━━━━━ Record excerpts ━━━━━
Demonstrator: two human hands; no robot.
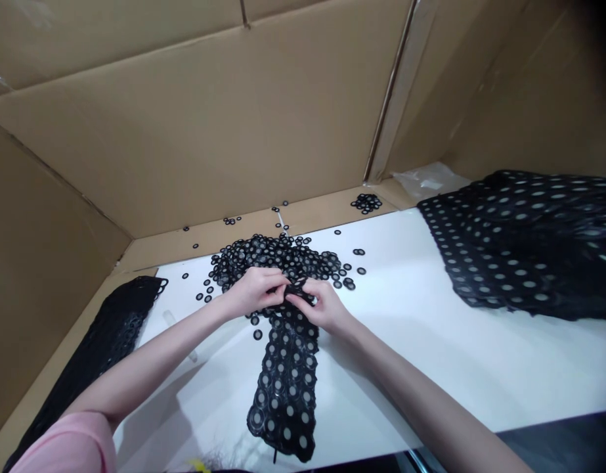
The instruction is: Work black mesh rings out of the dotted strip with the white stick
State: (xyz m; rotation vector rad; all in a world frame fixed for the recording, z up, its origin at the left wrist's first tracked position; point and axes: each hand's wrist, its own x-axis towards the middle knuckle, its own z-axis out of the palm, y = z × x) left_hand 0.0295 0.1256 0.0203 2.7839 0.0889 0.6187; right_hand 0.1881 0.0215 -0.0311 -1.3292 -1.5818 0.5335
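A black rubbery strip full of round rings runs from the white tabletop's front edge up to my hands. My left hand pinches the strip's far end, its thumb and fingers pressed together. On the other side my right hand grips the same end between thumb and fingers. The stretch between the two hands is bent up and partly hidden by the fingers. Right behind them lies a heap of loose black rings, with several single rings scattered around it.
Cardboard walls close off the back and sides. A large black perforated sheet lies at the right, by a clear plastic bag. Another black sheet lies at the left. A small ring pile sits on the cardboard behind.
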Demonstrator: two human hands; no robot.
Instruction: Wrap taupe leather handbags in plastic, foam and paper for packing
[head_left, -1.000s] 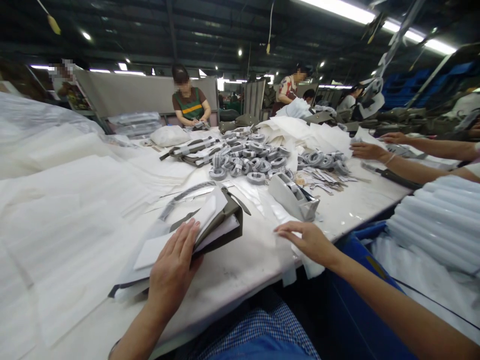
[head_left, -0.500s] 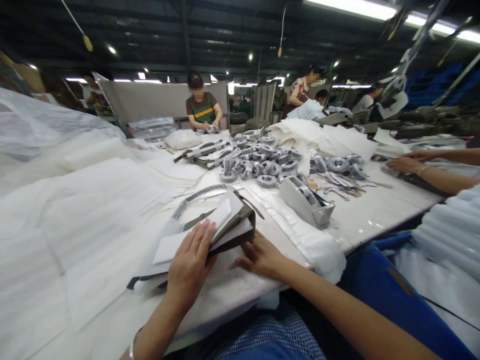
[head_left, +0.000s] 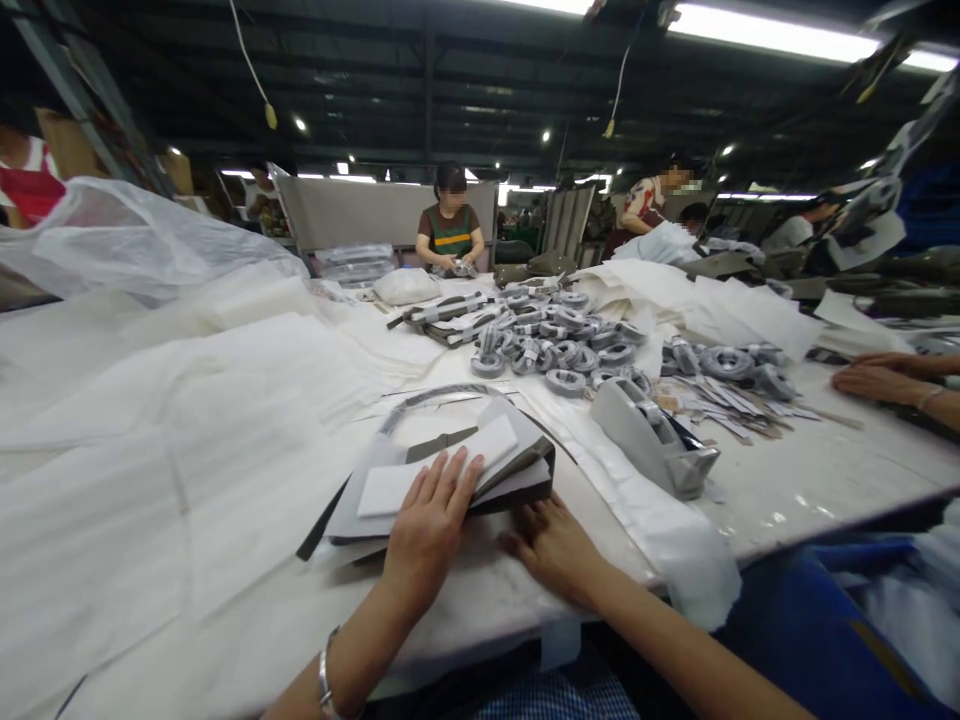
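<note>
Head view: left hand [head_left: 427, 525] flat on folded grey piece [head_left: 480, 470]; right hand [head_left: 551, 545] apparently grips its near edge, by table edge [head_left: 480, 640].

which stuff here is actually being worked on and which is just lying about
In hand:
- left hand flat on the white foam pad
- right hand at the grey folded piece

Lying about:
- tape dispenser
- grey strap rolls
- white foam sheets
- clear plastic bag

Ceiling tube lights [head_left: 772, 35] glare; dim rafters, bright table [head_left: 825, 470], edges warped, perhaps slightly blurred.
</note>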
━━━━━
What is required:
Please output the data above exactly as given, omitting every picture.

Solution:
Demonstrator: two human hands; no robot.
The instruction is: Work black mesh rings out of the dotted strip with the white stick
State: (xyz m; rotation vector rad; all in a world frame fixed for the recording, z up, its origin at the left wrist's first tracked position; point and axes: each hand's wrist, its own x-axis towards the middle knuckle, its own z-axis out of the palm, y = z × x) left_hand 0.0295 0.1256 0.0203 2.7839 0.0889 0.6187; right_hand 0.1881 0.0215 -0.0311 -1.3292 -1.5818 0.5335
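A black rubbery strip full of round rings runs from the white tabletop's front edge up to my hands. My left hand pinches the strip's far end, its thumb and fingers pressed together. On the other side my right hand grips the same end between thumb and fingers. The stretch between the two hands is bent up and partly hidden by the fingers. Right behind them lies a heap of loose black rings, with several single rings scattered around it.
Cardboard walls close off the back and sides. A large black perforated sheet lies at the right, by a clear plastic bag. Another black sheet lies at the left. A small ring pile sits on the cardboard behind.
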Demonstrator: two human hands; no robot.
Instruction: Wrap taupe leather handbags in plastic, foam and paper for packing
[head_left, -1.000s] 
[head_left, -0.500s] 
[head_left, +0.000s] 
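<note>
Head view: left hand [head_left: 427, 525] flat on folded grey piece [head_left: 480, 470]; right hand [head_left: 551, 545] apparently grips its near edge, by table edge [head_left: 480, 640].

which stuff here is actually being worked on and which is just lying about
In hand:
- left hand flat on the white foam pad
- right hand at the grey folded piece

Lying about:
- tape dispenser
- grey strap rolls
- white foam sheets
- clear plastic bag

Ceiling tube lights [head_left: 772, 35] glare; dim rafters, bright table [head_left: 825, 470], edges warped, perhaps slightly blurred.
</note>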

That covers the exercise completely.